A little background: the RNC Welcoming Committee was a group formed in late 2006 upon hearing that the 2008 Republican National Convention would be descending on Minneapolis-St. Paul where we live, work, and build community. The Welcoming Committee’s purpose was to serve as an anarchist/anti-authoritarian organizing body, creating an informational and logistical framework for radical resistance to the RNC. We spent more than a year and a half doing outreach, facilitating meetings throughout the country, and networking folks of all political persuasions who shared a common interest in voicing dissent in the streets of St. Paul while the GOP’s machine chugged away inside the convention.

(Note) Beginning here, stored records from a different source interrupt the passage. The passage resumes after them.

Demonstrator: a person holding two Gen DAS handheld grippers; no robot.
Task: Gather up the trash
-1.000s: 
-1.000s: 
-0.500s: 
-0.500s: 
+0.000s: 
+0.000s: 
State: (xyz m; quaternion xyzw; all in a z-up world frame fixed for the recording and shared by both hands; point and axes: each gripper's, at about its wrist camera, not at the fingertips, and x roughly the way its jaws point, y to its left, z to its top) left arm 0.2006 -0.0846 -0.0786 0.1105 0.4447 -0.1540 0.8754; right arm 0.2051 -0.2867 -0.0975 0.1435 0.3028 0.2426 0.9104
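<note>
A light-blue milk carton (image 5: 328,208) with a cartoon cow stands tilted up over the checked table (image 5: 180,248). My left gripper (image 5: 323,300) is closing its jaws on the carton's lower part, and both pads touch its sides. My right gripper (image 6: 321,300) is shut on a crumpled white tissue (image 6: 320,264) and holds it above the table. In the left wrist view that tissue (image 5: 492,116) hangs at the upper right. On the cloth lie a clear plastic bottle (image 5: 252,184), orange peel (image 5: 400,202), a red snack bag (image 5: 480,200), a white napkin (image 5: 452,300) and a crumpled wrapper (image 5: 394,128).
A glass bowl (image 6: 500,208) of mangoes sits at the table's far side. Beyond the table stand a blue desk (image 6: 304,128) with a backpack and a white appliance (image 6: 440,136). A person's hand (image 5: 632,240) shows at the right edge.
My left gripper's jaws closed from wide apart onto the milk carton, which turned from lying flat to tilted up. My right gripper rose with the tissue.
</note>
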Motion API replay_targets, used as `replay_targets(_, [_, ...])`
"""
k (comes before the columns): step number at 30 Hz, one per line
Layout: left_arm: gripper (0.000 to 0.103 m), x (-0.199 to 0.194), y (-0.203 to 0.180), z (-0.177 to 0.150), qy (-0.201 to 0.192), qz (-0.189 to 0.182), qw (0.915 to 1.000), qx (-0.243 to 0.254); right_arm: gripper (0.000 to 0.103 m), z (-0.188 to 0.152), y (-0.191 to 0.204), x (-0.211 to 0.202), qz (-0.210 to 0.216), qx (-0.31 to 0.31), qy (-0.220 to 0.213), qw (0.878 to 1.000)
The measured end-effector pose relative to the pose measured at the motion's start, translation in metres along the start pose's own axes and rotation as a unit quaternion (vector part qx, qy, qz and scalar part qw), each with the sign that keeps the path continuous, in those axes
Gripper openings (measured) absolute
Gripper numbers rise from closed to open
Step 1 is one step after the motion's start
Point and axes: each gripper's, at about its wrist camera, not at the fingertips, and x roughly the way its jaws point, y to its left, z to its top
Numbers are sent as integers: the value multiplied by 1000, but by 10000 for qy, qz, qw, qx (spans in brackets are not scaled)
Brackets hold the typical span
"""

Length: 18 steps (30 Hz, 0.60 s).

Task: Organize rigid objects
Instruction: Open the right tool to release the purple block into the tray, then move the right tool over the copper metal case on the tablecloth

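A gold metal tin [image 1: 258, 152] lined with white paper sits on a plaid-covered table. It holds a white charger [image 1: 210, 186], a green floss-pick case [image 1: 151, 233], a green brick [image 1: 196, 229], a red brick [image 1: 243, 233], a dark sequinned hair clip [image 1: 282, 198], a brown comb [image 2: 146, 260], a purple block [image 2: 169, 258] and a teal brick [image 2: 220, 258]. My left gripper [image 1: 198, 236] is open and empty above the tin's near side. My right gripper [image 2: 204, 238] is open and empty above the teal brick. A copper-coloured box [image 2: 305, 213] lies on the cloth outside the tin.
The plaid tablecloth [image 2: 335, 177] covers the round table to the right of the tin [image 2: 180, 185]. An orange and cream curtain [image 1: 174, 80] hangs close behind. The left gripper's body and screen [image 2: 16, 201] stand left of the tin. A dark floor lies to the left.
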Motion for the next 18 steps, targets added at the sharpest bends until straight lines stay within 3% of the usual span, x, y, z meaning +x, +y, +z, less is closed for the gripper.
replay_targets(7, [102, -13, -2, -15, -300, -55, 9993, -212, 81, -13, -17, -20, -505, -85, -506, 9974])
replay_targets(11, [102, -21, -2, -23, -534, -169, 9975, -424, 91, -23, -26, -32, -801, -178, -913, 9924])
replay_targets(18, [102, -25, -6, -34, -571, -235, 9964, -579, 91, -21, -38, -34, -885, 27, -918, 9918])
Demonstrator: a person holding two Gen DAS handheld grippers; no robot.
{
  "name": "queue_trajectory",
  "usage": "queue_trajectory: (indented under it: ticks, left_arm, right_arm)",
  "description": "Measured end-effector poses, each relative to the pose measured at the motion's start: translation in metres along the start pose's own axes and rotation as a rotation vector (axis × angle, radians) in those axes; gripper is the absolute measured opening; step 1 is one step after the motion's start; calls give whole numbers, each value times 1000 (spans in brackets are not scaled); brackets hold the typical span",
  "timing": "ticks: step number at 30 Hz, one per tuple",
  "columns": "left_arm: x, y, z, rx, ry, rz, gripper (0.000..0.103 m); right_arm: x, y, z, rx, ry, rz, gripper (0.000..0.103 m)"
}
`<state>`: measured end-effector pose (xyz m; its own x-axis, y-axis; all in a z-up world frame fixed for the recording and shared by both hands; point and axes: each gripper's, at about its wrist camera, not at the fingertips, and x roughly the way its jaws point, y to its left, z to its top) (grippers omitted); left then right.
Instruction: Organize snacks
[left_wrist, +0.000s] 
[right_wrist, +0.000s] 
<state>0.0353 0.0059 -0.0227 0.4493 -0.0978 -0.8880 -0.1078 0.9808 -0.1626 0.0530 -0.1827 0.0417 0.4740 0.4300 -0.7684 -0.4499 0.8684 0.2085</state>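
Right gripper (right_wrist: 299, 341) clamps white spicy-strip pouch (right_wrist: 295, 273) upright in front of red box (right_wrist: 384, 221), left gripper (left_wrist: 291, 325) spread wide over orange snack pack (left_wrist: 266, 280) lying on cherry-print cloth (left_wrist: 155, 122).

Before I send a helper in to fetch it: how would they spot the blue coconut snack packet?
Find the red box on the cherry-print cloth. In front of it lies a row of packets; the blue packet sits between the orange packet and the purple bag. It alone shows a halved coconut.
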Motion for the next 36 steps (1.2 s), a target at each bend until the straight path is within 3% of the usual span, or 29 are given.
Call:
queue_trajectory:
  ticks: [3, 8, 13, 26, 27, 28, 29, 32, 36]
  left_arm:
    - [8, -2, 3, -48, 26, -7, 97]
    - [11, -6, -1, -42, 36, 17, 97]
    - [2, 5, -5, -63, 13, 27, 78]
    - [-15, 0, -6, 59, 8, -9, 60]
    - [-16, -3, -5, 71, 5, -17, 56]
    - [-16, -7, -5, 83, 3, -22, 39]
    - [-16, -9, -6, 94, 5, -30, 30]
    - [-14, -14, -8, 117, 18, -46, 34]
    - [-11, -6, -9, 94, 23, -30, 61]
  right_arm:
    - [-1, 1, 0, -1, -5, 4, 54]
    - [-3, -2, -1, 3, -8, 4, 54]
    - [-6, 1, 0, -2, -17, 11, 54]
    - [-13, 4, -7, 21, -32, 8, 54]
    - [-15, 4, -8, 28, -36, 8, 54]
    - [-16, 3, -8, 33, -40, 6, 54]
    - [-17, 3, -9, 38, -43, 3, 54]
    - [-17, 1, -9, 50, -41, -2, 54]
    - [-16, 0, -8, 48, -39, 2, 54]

In mid-August the Welcoming Committee opened a “Convergence Center,” a space for protesters to gather, eat, share resources, and build networks of solidarity. On Friday, August 29th, 2008, as folks were finishing dinner and sitting down to a movie the Ramsey County Sheriff’s Department stormed in, guns drawn, ordering everyone to the ground. This evening raid resulted in seized property (mostly literature), and after being cuffed, searched, and IDed, the 60+ individual inside were released.

The next morning, on Saturday, August 30th, the Sheriff’s department executed search warrants on three houses, seizing personal and common household items and arresting the first 5 of us- Monica Bicking, Garrett Fitzgerald, Erik Oseland, Nathanael Secor, and Eryn Trimmer. Later that day Luce Guillen-Givins was arrested leaving a public meeting at a park. Rob Czernik and Max Specktor were arrested on Monday, September 1, bringing the number to its present 8. All were held on probable cause and released on $10,000 bail on Thursday, September 4, the last day of the RNC.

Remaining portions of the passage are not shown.